THE TASK
Every line from the top of the material through the line holding "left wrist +" should be copied exactly, and only those lines.
-- -- --
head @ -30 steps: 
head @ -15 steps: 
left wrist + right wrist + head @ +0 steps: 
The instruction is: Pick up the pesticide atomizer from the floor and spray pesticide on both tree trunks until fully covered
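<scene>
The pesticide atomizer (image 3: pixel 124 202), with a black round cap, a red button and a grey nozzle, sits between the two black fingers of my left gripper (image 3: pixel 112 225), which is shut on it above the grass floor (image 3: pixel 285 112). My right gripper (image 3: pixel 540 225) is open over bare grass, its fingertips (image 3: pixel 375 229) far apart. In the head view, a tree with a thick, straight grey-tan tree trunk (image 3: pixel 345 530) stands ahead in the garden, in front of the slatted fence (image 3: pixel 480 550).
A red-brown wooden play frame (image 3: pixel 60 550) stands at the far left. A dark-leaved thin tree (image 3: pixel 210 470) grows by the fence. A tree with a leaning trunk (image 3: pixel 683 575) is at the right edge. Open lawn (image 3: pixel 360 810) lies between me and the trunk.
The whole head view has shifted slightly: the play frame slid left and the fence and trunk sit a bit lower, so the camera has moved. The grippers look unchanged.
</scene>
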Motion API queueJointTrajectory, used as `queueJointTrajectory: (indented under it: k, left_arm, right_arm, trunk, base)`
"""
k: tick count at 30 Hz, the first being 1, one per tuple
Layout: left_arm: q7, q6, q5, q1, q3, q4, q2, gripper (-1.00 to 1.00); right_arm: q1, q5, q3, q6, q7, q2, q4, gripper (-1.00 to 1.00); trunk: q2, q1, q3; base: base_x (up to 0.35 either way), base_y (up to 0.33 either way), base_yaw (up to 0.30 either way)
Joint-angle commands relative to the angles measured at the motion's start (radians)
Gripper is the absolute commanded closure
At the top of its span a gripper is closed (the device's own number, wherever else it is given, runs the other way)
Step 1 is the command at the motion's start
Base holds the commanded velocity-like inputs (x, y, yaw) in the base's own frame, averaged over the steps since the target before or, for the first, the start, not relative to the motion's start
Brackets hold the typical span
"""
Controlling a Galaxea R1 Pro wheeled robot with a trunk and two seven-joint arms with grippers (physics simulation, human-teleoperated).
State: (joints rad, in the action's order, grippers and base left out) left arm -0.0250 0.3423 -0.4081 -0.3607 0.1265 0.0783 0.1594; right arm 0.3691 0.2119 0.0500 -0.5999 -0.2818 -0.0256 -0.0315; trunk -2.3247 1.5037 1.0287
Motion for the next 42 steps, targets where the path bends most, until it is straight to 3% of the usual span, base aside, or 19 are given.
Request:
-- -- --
TASK RESULT
head @ -30 steps: 
head @ -15 steps: 
left wrist + right wrist + head @ +0 steps: 

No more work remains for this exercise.